Dopo quella sera il capo del locale l'aveva chiamata per dirle di prendersi del riposo, di restare a casa, senza dargli alcuna spiegazione. Adesso, invece, quasi una settimana dopo, aveva trovato questo documento. Sapeva fosse opera sua, di lui - mentre lo pensò disse così, cercando di non pronunciare il suo nome nemmeno quando parlava tra sé e sé - tanto era il fremito che gli procurava anche solo pensare alle lettere del suo nome.

Che poi, era legale una cosa del genere? Licenziare qualcuno per iscritto, senza avvisare, senza dire nulla, da un giorno all'altro? Quel lavoro le serviva, era l'unico che aveva trovato in zona con degli orari che si incastravano perfettamente con le lezioni e che le lasciava del tempo per studiare.

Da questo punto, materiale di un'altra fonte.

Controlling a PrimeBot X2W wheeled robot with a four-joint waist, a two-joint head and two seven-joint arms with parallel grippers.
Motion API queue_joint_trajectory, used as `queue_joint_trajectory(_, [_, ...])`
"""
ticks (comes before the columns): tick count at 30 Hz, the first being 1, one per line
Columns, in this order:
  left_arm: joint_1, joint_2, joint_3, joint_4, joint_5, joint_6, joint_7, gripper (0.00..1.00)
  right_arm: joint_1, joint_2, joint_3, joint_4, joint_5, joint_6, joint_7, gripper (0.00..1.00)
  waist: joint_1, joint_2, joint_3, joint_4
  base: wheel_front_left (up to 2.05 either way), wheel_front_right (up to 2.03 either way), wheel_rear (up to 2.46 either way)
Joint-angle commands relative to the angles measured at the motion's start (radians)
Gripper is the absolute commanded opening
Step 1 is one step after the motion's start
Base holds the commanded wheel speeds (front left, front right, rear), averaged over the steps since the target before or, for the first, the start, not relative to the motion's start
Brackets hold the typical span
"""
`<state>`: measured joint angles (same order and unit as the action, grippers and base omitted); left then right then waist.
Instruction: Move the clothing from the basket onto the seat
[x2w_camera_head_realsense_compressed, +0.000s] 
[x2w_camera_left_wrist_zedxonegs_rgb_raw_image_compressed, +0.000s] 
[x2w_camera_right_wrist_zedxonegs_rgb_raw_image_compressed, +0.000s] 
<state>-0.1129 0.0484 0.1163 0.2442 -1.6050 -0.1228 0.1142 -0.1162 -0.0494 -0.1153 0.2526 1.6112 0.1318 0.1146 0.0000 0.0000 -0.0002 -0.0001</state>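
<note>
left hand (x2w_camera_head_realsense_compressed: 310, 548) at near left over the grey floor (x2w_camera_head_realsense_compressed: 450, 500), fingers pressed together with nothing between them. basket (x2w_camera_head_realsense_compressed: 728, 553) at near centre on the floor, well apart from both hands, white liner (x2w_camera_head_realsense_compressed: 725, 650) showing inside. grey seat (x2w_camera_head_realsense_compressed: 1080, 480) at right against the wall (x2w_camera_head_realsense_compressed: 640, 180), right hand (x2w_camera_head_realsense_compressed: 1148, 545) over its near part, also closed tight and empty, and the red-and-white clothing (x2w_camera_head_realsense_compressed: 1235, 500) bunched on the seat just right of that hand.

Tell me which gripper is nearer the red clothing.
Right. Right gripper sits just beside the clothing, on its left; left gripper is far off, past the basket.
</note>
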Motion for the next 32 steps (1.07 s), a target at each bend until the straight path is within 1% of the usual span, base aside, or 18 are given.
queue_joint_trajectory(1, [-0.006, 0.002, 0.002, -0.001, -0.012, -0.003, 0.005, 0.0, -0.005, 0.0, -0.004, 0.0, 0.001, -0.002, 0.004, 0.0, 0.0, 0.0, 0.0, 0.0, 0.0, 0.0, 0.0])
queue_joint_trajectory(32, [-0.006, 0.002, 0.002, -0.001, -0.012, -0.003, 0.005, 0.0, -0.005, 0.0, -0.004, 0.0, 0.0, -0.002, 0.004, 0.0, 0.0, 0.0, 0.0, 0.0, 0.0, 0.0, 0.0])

Adesso avrebbe dovuto ricominciare nuovamente a mandare curriculum, trovare qualcosa che non avrebbe tolto troppo tempo allo studio, iniziare a risparmiare il più possibile per timore di non riuscire a pagare più nulla: un ciclo continuo e tortuoso. Yoora ripiegò il foglio e lo posò sul comodino. Trattenne il pianto isterico che la collera stava causando dentro di sé.

Prese il telefono e rispose al messaggio che le era arrivato prima. Si truccò per bene -cosa che faceva raramente - e si mise il suo vestitino nero preferito. La sua natura introversa aveva fatto sì che non avesse molte amicizie all'università, ma a lei stava bene così e lo preferiva: amici pochi e essenziali. Hina, un'amica conosciuta all'università, l'aveva invitata all'ennesimo gokon, quella sorta di famosi "appuntamenti al buio" che tanto andavano di moda in Giappone. La divertivano un sacco, ogni volta riusciva ad incontrare fenomeni da baraccone di tutti i tipi, dai più belli ma psicopatici ai più timidi.

Non cercava relazioni, il suo cuore apparteneva soltanto a Namjoon. Si maledisse per essersi innamorata di un professore che, come se non bastasse, era pure un boss mafioso. Questo amore la stava lentamente consumando.

L'unica cosa che la consolò era la speranza che forse un giorno il tempo avrebbe posto fine al suo amore platonico. Con lui sapeva non sarebbe stato possibile niente di tutto quello che poteva definirsi un'ordinaria relazione, anzi, forse la loro non si poteva nemmeno definire una vera e propria relazione. Forse sarebbe stato meglio custodire gelosamente il suo amore per lui, lasciarlo segreto. Lui sapeva che lei era pazza di lui, l'ha sempre saputo, e lei era stata troppo stupida da averglielo fatto capire.

La ragazza uscì di casa, dirigendosi verso la fermata del tram. Nonostante il locale in cui doveva andare non distava molto, si scocciava a fare la strada a piedi sui tacchi. Hina salì sul tram appena due fermate dopo. Appena le due ragazze si guardarono, scoppiarono a ridere, abbracciandosi.

«Non sono abituata a vederti così agghindata, oggi ti sei sistemata più del solito. Non che tu non sia bella comunque, eh - Hina ridacchiava mentre pronunciò quelle parole, poi continuò» I due ragazzi ci stanno già aspettando lì, spero siano carini.